WORK ITEM
Each line of the listing below that includes "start" must be copied.

***** DATA EXTRACTS

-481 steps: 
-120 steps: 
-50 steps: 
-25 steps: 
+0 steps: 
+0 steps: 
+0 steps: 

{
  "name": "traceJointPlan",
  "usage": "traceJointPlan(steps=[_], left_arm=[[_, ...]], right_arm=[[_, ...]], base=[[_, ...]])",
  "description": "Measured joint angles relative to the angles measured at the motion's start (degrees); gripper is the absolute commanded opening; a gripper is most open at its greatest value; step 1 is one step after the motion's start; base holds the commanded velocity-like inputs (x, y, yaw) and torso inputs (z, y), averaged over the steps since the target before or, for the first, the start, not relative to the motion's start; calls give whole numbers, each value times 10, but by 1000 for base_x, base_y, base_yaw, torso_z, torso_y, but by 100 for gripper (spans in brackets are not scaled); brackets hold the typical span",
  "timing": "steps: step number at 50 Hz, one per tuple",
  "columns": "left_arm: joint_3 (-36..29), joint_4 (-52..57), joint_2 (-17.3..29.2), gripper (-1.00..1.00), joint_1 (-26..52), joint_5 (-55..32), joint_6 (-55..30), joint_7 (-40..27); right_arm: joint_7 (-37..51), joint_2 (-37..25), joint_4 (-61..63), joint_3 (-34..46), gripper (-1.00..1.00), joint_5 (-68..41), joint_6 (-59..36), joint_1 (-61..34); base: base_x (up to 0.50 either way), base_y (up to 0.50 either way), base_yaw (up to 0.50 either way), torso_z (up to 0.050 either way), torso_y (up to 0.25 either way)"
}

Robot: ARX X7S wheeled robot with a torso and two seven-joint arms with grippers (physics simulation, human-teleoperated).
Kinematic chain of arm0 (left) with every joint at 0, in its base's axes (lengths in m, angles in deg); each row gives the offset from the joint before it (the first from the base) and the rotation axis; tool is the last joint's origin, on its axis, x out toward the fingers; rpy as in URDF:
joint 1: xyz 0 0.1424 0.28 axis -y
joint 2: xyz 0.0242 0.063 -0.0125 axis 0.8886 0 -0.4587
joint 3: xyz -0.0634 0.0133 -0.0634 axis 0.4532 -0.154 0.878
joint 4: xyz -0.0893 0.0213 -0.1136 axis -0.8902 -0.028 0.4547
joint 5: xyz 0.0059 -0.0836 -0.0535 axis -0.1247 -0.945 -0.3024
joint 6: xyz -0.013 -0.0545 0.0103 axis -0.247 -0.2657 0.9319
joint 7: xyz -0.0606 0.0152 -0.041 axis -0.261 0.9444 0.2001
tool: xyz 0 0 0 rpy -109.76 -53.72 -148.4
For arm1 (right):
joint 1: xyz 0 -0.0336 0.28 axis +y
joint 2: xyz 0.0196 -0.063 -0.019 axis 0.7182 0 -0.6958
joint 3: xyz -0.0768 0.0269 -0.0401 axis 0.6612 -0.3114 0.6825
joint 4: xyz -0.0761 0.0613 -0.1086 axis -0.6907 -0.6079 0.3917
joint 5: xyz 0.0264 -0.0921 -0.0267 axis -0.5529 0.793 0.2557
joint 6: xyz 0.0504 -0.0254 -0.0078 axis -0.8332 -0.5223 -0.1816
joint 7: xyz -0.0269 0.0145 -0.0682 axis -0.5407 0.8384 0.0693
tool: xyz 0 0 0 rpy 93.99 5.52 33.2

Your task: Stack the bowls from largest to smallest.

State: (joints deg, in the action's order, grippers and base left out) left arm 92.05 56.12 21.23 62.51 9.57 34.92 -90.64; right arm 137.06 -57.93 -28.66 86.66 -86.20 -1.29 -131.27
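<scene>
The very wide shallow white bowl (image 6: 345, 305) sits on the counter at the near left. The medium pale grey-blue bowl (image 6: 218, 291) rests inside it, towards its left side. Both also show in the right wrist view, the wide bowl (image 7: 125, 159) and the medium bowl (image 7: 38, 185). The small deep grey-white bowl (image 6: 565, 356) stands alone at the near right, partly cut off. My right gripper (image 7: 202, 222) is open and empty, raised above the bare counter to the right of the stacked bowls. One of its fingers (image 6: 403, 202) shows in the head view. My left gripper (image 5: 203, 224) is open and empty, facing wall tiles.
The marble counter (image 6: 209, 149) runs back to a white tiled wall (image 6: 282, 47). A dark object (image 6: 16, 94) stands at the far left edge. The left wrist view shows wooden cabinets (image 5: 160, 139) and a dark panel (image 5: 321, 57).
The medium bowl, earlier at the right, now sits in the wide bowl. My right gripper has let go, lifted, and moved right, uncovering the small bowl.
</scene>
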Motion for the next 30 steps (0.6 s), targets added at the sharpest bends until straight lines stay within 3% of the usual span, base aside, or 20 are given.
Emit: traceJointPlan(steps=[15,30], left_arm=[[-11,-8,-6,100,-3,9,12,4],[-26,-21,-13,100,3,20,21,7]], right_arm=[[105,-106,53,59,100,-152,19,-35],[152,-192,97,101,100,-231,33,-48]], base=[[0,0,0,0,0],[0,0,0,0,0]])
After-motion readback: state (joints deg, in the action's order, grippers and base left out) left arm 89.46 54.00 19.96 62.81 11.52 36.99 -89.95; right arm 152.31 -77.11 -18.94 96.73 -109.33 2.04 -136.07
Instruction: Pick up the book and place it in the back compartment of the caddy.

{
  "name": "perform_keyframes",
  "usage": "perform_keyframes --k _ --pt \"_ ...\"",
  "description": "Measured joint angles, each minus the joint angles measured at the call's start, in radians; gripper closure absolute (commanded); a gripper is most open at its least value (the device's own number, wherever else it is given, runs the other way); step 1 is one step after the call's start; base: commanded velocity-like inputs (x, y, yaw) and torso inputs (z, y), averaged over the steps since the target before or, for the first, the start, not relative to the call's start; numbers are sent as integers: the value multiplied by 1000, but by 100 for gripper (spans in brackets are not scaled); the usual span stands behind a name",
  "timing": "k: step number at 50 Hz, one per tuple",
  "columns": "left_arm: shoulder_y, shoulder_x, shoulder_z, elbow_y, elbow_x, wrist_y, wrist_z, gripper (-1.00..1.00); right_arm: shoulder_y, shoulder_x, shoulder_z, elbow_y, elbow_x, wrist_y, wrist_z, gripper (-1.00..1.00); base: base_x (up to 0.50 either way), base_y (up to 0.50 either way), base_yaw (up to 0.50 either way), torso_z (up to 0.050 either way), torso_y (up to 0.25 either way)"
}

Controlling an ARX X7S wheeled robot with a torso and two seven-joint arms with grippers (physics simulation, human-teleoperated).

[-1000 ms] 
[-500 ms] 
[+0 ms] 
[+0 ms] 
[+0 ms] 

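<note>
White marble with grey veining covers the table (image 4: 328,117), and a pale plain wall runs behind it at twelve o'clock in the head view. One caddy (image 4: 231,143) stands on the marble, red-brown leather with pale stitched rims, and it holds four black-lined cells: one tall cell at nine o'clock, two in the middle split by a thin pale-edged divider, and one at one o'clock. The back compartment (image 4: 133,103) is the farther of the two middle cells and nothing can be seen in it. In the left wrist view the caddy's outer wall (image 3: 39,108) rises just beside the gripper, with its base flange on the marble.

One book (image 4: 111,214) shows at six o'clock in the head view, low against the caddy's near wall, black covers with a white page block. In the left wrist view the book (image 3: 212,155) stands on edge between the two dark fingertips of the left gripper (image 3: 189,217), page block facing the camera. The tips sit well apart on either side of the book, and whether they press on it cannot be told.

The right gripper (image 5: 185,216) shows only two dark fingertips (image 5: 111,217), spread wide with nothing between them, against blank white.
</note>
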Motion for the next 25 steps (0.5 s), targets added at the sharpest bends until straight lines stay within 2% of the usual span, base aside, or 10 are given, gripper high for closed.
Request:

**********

RESULT BELOW
  "description": "Measured joint angles relative to the angles measured at the motion's start (degrees); gripper is the absolute commanded opening; a gripper is most open at its greatest value; step 1 is one step after the motion's start; base holds the commanded velocity-like inputs (x, y, yaw) and torso inputs (z, y), averaged over the steps since the target before or, for the first, the start, not relative to the motion's start; calls give whole numbers, each value times 10, but by 1000 for base_x, base_y, base_yaw, torso_z, torso_y, but by 100 for gripper (spans in brackets are not scaled); brackets hold the typical span",
  "description": "Measured joint angles, each minus the joint angles measured at the call's start, in radians; gripper closure absolute (commanded); a gripper is most open at its least value (the device's own number, wherever else it is given, runs the other way); step 1 is one step after the call's start; base: commanded velocity-like inputs (x, y, yaw) and torso inputs (z, y), averaged over the steps since the target before or, for the first, the start, not relative to the call's start; numbers are sent as integers: the value multiplied by 1000, but by 100 for gripper (spans in brackets are not scaled); the usual span stands behind a name",

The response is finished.